| TASK DESCRIPTION |
In the listing below, the line containing "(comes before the" marks the end; copy exactly every line from the first through that one.

_ _ _ _ _

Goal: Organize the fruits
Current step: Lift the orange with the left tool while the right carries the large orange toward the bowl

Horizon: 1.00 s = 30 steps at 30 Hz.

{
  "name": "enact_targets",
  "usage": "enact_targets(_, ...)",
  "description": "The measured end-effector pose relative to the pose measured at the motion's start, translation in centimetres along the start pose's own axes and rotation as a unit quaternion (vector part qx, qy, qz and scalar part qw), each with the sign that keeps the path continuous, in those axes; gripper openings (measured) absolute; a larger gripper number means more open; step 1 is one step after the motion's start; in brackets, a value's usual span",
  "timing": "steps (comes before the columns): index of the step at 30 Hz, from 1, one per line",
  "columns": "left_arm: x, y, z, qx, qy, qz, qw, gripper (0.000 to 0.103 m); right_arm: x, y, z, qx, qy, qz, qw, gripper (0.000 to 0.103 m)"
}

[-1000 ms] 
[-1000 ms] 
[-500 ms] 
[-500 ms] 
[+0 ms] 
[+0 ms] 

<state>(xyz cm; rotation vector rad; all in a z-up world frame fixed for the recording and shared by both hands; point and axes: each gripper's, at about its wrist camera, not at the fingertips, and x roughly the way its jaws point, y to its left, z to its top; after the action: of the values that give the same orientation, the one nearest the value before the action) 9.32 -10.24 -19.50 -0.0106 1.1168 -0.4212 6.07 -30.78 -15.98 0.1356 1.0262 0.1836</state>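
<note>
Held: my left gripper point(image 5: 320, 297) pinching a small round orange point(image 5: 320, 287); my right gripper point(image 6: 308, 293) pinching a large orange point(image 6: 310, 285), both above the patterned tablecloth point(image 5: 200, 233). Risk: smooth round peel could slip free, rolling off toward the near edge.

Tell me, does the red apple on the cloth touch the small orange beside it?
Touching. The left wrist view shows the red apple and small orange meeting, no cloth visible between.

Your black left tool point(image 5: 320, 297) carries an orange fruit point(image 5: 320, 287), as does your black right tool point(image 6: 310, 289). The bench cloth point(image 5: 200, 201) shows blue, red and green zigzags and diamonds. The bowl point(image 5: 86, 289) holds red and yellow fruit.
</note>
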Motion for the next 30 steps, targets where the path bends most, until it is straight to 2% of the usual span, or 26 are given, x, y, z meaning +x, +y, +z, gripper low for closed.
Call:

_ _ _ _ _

| RESPONSE BOX |
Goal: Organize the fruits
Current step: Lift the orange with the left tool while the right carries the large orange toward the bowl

Horizon: 1.00 s = 30 steps at 30 Hz.

{
  "name": "enact_targets",
  "usage": "enact_targets(_, ...)",
  "description": "The measured end-effector pose relative to the pose measured at the motion's start, translation in centimetres along the start pose's own axes and rotation as a unit quaternion (vector part qx, qy, qz and scalar part qw), each with the sign that keeps the path continuous, in those axes; gripper openings (measured) absolute; a larger gripper number means more open; step 1 is one step after the motion's start; in brackets, a value's usual span",
  "timing": "steps (comes before the columns): index of the step at 30 Hz, from 1, one per line",

That covers the exercise completely.